Mehdi Meftah intrigue. Ce fan de street art habite un pavillon avec piscine à La Seyne-sur-Mer, avec sa femme, Lyonnaise elle aussi, épousée à Las Vegas (Nevada). Sur un compte Instagram créé sous pseudo, on le découvre au volant de sa Ferrari blanche, piquant une pointe sur l’autoroute – il possède aussi une Porsche jaune. Ou les pieds sur la table basse, en claquettes Louis Vuitton. Au fond du salon, une statuette d’Alec Monopoly, un célèbre street-artiste ­américain, ­qui a détourné la mascotte du jeu de société.

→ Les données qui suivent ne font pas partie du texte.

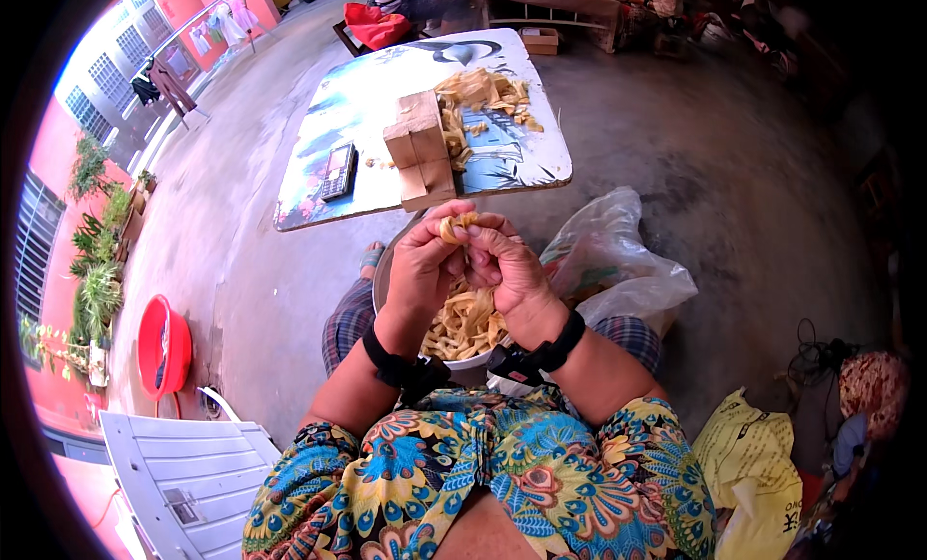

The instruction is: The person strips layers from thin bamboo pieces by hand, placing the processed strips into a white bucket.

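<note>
My left hand [426,250] and my right hand [507,259] meet in front of me, fingertips pinching a small folded tan strip [455,229], husk-like in look. Both thumbs press on it, and the fingers hide part of it. Below them, a round basin [381,292] between my knees holds many similar tan strips [463,321]. Just beyond my fingertips, a stepped brown block [418,151], of wood or cardboard, stands at the near edge of a low printed table [319,136]. Behind and right of that block lies a pile of tan pieces [481,89].
A keypad phone [338,171] lies on the table's left. Beside my right knee sits a clear plastic bag [608,248]. A red tub [165,350] and white slatted panel [195,480] are at left, a yellow printed bag [753,458] at right. Another person [442,2] sits beyond the table.
</note>
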Demonstrator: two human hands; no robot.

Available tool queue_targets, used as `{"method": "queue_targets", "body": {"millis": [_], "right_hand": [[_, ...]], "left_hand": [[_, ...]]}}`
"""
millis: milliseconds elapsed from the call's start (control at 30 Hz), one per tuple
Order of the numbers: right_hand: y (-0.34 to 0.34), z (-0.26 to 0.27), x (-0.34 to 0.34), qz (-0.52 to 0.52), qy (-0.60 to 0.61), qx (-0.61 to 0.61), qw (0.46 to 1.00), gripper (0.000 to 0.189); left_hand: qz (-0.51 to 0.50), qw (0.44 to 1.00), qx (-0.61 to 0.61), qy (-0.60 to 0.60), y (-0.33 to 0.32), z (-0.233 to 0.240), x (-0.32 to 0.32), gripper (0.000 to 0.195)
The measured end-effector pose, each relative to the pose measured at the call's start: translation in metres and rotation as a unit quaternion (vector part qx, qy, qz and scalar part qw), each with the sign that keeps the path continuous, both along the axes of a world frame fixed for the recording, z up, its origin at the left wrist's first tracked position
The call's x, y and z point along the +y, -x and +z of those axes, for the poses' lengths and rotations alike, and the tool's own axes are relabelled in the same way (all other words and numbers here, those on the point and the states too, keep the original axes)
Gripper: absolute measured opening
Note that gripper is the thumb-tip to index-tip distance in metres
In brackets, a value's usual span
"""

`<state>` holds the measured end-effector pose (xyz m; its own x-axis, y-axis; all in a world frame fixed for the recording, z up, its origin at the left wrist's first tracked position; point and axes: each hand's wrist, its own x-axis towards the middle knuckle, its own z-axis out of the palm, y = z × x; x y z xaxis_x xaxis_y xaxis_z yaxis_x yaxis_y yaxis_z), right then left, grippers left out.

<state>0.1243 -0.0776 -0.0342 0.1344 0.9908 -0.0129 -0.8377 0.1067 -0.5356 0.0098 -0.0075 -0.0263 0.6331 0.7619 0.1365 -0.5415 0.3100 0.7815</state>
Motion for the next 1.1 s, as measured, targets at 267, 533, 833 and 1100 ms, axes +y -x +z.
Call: {"method": "queue_targets", "body": {"millis": [267, 533, 833, 1100], "right_hand": [[0.008, 0.005, 0.000, -0.173, -0.030, -0.350, 0.920, 0.004], [-0.005, 0.010, -0.012, -0.247, -0.143, -0.742, 0.606, 0.017], [-0.023, 0.013, -0.012, -0.051, -0.168, -0.600, 0.781, 0.013], [-0.062, 0.007, -0.012, 0.020, -0.117, -0.346, 0.931, 0.013]], "left_hand": [[0.036, 0.976, 0.110, -0.182, 0.013, -0.002, 0.004, 0.027], [0.235, 0.684, 0.311, -0.616, 0.039, 0.002, 0.007, 0.011], [-0.141, 0.917, 0.327, -0.176, 0.050, 0.010, -0.010, 0.015], [-0.237, 0.962, 0.138, 0.012, 0.056, 0.028, -0.019, 0.017]]}}
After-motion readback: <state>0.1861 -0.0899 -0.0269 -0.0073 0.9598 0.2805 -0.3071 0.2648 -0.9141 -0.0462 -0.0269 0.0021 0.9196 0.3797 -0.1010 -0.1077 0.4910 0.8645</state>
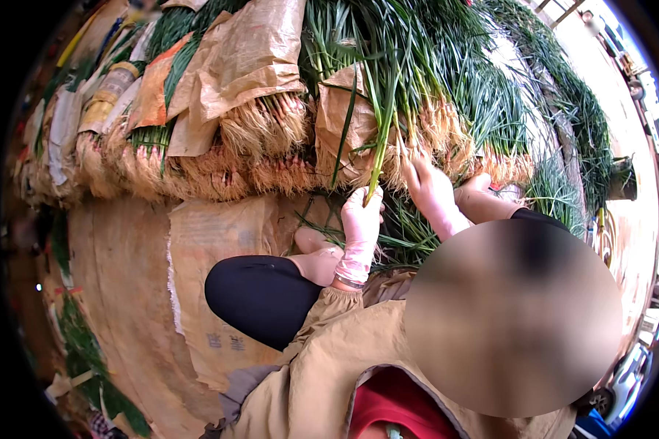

« IL A DE L’ARGENT ET UN BON NIVEAU DE VIE, MAIS IL L’A ACQUIS HONNÊTEMENT. IL A VOULU CRÉER UNE VRAIE MARQUE DE LUXE AVEC L’ADN DE LA STREET. FRANCHEMENT, POURQUOI IL AURAIT EU BESOIN DE VOLER ÇA ? » UNE PROCHE D’UN DES SUSPECTS

Au registre du commerce, il possède deux sociétés à Toulon. Un snack de tacos et surtout sa marque, BL1.d ­ (prononcer « blindé »). Il a déposé un premier logo dès avril 2018 à l’Institut national de la propriété industrielle : encadrée par deux armes de poing, une couronne stylisée empruntée à la star du street art. « Un clin d’œil à Banksy », expliquera-t-il dans un publi-reportage sur le site français de Forbes. Ce motif, Banksy l’avait lui-même emprunté à Jean-Michel Basquiat.

Depuis, les armes ont disparu du logo, mais les modèles de tee-shirts s’appellent « Colt », « Cartel » ou « Medellin ». La marque, lancée à l’automne 2019, les vend sur son site et dans un magasin de Lyon. Tarifs : de 290 à 615 euros, justifiés par un petit « lingot d’or 18 carats cousu sur l’encolure ». On peut se rabattre sur les casquettes, 85 euros, sans lingot. En janvier 2020, BL1.d a organisé un happening avenue Montaigne, pendant la Fashion Week parisienne. Sur les nez de Mehdi Meftah et de ses amis, des lunettes aux branches en forme de Kalachnikov. La presse grand public n’a pas réagi. BL1.d a plus de succès auprès de rappeurs comme Hornet La Frappe, Lacrim ou Alonzo.

Chez la juge d’instruction, Mehdi Meftah aurait minimisé son rôle et expliqué avoir lui aussi rendu service à un ami. Son avocat, Yves Sauvayre, n’a pas répondu aux sollicitations de M. « Il a de l’argent et un bon niveau de vie, mais il l’a acquis honnêtement, nous assure une proche de Mehdi Meftah. Il a voulu créer une vraie marque de luxe avec l’ADN de la street. Franchement, pourquoi il aurait eu besoin de voler ça ? »

Un retour au Bataclan ?

Le statut du pochoir de Banksy est l’autre mystère de l’affaire. Il apparaît sur la porte du Bataclan dans la nuit du 24 au 25 juin 2018. Passé l’émerveillement, il suscite de vifs débats parmi l’équipe de la salle et chez son propriétaire, le groupe Lagardère. Jules Frutos, à l’époque patron et coactionnaire des lieux, veut rester fidèle à l’esprit du street art et laisser l’œuvre vivre sa vie, avec les risques que cela comporte. D’autres souhaitent l’exposer à l’intérieur. L’état-major de Lagardère, lui, se demande qui est vraiment propriétaire – et donc responsable – de cette peinture. Finalement, l’œuvre reste à sa place. Une plaque de Plexiglas la protège des tags, pas du vol. Jusqu’à la nuit du 25 janvier 2019.

Le pochoir ne passionnera pas davantage les policiers de l’Office central de lutte contre le trafic de biens culturels. L’affaire est confiée au service compétent géographiquement, le 2e district de la PJ de Paris. Un de ses enquêteurs prend le dossier à cœur : le 13 novembre 2015, il est intervenu au Bataclan après l’attentat. Et maintenant ? Le 14 juillet, l’Italie a rendu le Banksy en grande pompe à la France. Il a été exposé à l’ambassade à Rome. Selon Le JDD, il se trouve au siège de la PJ à Paris.

Une rumeur relayée par la presse annonce un cadeau à l’Unesco et une exposition de l’œuvre dans son siège parisien. « Ce n’est pas prévu à ce stade », nous répond-on à l’Unesco. « Notre souhait est que cet hommage aux victimes revienne au plus près de là où il était », indique de son côté Jérôme Langlet, patron de Lagardère Live Entertainment, qui gère le Bataclan.

Cette filiale a d’autres soucis. En proie à de graves difficultés financières, Lagardère a dû démentir en juin qu’il cherchait à la vendre. Et donc à se séparer du Bataclan.